“If you are not at the table, you are on the menu,” Barry Evans expressed with a humble grin. His eyes beamed with joy as he reflected on his farming journey on the High Plains of Texas.
The fourth-generation farmer from Kress, Texas, has committed decades to the cotton and sorghum industries. Throughout his farming career, Evans constantly worked on his craft of improving his farming practices. “It is important to tell our story,” Evans said. “Every farmer I know cares about the soil, sustainability, and more. There is a story about being the stewards of the land.”
Evans graduated from then called West Texas State University in 1984 with a passion for commodity marketing. He then was a commodity broker in Canyon, Texas, for eight years, but Evans knew he would end up back on the farm.
“The farm down the road from where I grew up was for sale,” Evans said. “So, I moved back in 1992 and currently farm about 4,500 acres, a half-mile from the farm where my dad lives and ran his operation.”
Planted in his family roots, Evans has continued his passion for farming in aiming toward sustainability efforts. With a different approach to how he runs his farming operation, Evans uses his interest in marketing when it comes to risk management.

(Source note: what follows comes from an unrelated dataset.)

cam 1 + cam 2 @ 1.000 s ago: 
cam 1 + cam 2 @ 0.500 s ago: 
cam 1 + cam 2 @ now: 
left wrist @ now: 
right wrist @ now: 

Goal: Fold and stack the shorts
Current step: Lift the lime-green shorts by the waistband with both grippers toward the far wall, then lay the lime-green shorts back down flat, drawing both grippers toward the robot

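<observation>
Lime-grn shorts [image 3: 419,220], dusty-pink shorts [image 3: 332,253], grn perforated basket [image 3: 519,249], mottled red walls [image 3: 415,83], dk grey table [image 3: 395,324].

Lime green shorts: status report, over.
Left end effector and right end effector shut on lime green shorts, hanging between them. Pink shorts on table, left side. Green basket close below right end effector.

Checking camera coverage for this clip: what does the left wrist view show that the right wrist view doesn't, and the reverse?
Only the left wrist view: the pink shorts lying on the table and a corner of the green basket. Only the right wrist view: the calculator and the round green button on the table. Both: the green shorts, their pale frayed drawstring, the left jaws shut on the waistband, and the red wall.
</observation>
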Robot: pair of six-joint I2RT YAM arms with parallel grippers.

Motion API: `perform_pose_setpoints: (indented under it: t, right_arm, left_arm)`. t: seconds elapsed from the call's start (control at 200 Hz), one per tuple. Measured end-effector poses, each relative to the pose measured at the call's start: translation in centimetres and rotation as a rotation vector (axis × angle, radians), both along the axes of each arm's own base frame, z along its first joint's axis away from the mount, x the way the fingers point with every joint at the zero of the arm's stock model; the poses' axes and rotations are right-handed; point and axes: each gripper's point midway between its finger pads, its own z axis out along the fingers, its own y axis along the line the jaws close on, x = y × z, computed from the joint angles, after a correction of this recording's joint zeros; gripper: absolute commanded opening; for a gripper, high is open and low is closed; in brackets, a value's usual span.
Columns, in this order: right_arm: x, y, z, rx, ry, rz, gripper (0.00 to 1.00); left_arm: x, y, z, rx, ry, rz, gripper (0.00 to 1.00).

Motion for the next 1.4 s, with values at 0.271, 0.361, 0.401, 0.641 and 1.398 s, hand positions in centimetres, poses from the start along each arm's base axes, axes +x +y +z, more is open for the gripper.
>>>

“The truth is that we never know what the market is going to do,” Evans said. “Once I finally admitted that to myself and needed to make business decisions, it was a game-changer.”
Evans said we have many tools such as farm programs and crop insurance that work together in the market. When it comes to futures and options, Evans bases his decisions off his history and experience as a commodity broker.
“I am eager to use more options than futures because it is not about being right, which I seldom am,” Evans said as he shook his head with a gentle laugh.
Another unique aspect about Evans’ operation is his early adoption of no-till farming in 1995. Evans says he still uses this practice on all his crops to keep soil health at the forefront of his operation. By combining his knowledge of the industry from his family farming roots and his passion for learning, Evans continues to look for ways to expand his knowledge about agriculture.
Learn by Doing
Evans’ passion for telling his story and lasting curiosity to learn more about his industry let to his involvement within regional-, state-, and national-level commodity and agricultural organizations.
“I have served on the Plains Cotton Growers Inc., Texas Grain Sorghum, National Cotton Council, Southwest Council of Agribusiness, and our county Farm Bureau board of directors,” Evans said. “I think it is important to be involved to be able to tell our story to those outside of agriculture and to let them know what we do.”
Evans served as the board president for PCG from 2008 to 2009. During his tenure, Evans played an important role in navigating the 2008 Farm Bill. He assisted Steve Verett, former PCG CEO, extensively for many years by formulating key messages that were important to the cotton industry.
“He served as our president during a crucial time for our industry,” Verett said. “It was a time where we needed a leader with a steady hand combined with history to convey the need of why we do what we do. Not only to farmers, but to all aspects of our economy.”
To others, he was serving in the role he was appointed to. However, to Evans, he was advocating for the farmer’s way of life while learning more about policy.
“Again, so many people outside of agriculture don’t know what we do,” Evans said. “I am a believer that you need to be involved to have the chance to tell everyone our story.”
Leaving a Legacy
Meanwhile, back on the farm in Kress, Texas, Evans is known for his unique perspective on trying new farming practices. Kody Bessent, current PCG CEO, says Evans’ humble demeanor and positive outlook on life can contribute to his success.
“Through working with Barry on the executive board, I have had the opportunity to see how he goes about life and running his farming operation, which is pretty unique,” Bessent said. “He is very wise in his decision-making and opportunistic when looking at different agronomic practices.”
Last year, Evans received the Field to Market’s 2021 Farmer of the Year award for his advancements in sustainability. His commitment to conserving the region’s water supply through the Ogallala Aquifer while restoring soil health contributed to receiving this honor.
“It is really humbling because I don’t feel like I’m that good at marketing,” Evans laughed. “However, it was really neat for someone from West Texas to receive this award.”
In addition to this award, he also received an honor from Davis College of Agricultural Sciences and Natural Resources. In 2010, Evans received the Gerald W. Thomas Outstanding Award for Agriculturalist Production. Evans is a long-time friend of the Davis College through his support and research efforts.
Although Evans has left his mark on the agricultural industry through his advancements in farming practices, he has forever left an impact on the hearts of those he has met along the way. Verett said Evans is not only a pioneer in agriculture, but a true example to others.
“When I think of Barry Evans, I think of three words: gentleman, teacher, and learner,” Verett said. “He always wants to make sure other people feel valued and are treated with respect and that is the best testimony you could have for someone.”